Problem requirements: Your response should consist of every line below, reproduced without alteration.

------------------------------------------------

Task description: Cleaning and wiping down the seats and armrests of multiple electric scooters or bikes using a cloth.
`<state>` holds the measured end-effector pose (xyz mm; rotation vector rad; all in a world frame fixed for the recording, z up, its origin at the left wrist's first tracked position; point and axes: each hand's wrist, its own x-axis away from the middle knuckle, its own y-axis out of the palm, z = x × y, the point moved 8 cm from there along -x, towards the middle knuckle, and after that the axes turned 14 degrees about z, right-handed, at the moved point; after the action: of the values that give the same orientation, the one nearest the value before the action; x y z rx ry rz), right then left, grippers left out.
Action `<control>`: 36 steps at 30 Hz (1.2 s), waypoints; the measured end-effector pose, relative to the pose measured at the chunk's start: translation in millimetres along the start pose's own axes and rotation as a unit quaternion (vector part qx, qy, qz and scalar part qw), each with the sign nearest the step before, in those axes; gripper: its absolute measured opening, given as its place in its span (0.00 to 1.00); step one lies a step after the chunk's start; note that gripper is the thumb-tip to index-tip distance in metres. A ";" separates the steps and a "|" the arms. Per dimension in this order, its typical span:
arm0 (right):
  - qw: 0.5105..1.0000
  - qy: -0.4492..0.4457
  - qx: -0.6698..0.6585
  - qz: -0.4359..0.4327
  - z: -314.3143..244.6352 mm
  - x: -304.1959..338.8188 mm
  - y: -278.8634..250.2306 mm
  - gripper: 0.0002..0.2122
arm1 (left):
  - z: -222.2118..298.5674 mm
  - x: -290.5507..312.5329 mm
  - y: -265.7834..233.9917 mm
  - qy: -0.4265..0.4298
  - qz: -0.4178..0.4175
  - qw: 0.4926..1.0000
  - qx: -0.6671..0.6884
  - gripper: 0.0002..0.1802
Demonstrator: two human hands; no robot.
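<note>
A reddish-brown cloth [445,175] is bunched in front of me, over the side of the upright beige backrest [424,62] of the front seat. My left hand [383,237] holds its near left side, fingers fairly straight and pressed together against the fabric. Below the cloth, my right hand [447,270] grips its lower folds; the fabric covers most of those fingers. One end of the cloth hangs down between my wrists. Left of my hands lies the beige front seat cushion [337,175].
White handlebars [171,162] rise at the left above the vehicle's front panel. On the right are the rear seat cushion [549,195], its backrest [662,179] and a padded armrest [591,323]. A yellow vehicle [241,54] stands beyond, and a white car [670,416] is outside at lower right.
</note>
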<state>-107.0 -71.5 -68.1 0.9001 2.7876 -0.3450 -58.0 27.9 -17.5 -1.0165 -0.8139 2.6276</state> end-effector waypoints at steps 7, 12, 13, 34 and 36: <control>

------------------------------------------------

Exercise answer:
Task description: Cleaning and wiping down the seats and armrests of multiple electric scooters or bikes using a cloth.
`<state>` holds the measured end-effector pose (xyz mm; rotation vector rad; all in a world frame fixed for the recording, z up, its origin at the left wrist's first tracked position; point and axes: each hand's wrist, its own x-axis away from the middle knuckle, its own y-axis out of the palm, z = x × y, the point moved 8 cm from there along -x, towards the middle knuckle, and after that the axes turned 14 degrees about z, right-handed, at the moved point; after the action: of the values that give the same orientation, the one nearest the value before the action; x y z rx ry rz), right then left, grippers left out.
Action `<control>`: 36 steps at 30 Hz (1.2 s), waypoints; the measured end-effector pose, relative to the pose measured at the chunk's start: translation in millimetres along the start pose's own axes and rotation as a unit quaternion (vector part qx, qy, qz and scalar part qw), each with the sign nearest the step before, in those axes; gripper: its absolute measured opening, given as its place in its span (0.00 to 1.00); step one lies a step after the chunk's start; note that gripper is the thumb-tip to index-tip distance in metres. A ";" separates the steps and a "|" the arms. Per dimension in this order, its typical span:
arm0 (right):
  - qw: 0.5105..1.0000
  - qy: -0.4492..0.4457
  - qx: -0.6698..0.6585
  - qz: -0.4359..0.4327
  - z: -314.3143..244.6352 mm
  - x: -304.1959..338.8188 mm
  - y: -278.8634..250.2306 mm
  - gripper: 0.0002..0.2122
arm1 (left):
  - z: -222.2118..298.5674 mm
  - x: -290.5507..312.5329 mm
  - y: -265.7834..233.9917 mm
  - qy: -0.4265..0.4298
  - qz: -0.4178..0.4175
  - qw: 0.4926..1.0000
  - qx: -0.6671..0.6884
  - gripper: 0.0002..0.1802
Demonstrator: two human hands; no robot.
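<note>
A reddish-brown cloth [445,175] is bunched in front of me, over the side of the upright beige backrest [424,62] of the front seat. My left hand [383,237] holds its near left side, fingers fairly straight and pressed together against the fabric. Below the cloth, my right hand [447,270] grips its lower folds; the fabric covers most of those fingers. One end of the cloth hangs down between my wrists. Left of my hands lies the beige front seat cushion [337,175].
White handlebars [171,162] rise at the left above the vehicle's front panel. On the right are the rear seat cushion [549,195], its backrest [662,179] and a padded armrest [591,323]. A yellow vehicle [241,54] stands beyond, and a white car [670,416] is outside at lower right.
</note>
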<state>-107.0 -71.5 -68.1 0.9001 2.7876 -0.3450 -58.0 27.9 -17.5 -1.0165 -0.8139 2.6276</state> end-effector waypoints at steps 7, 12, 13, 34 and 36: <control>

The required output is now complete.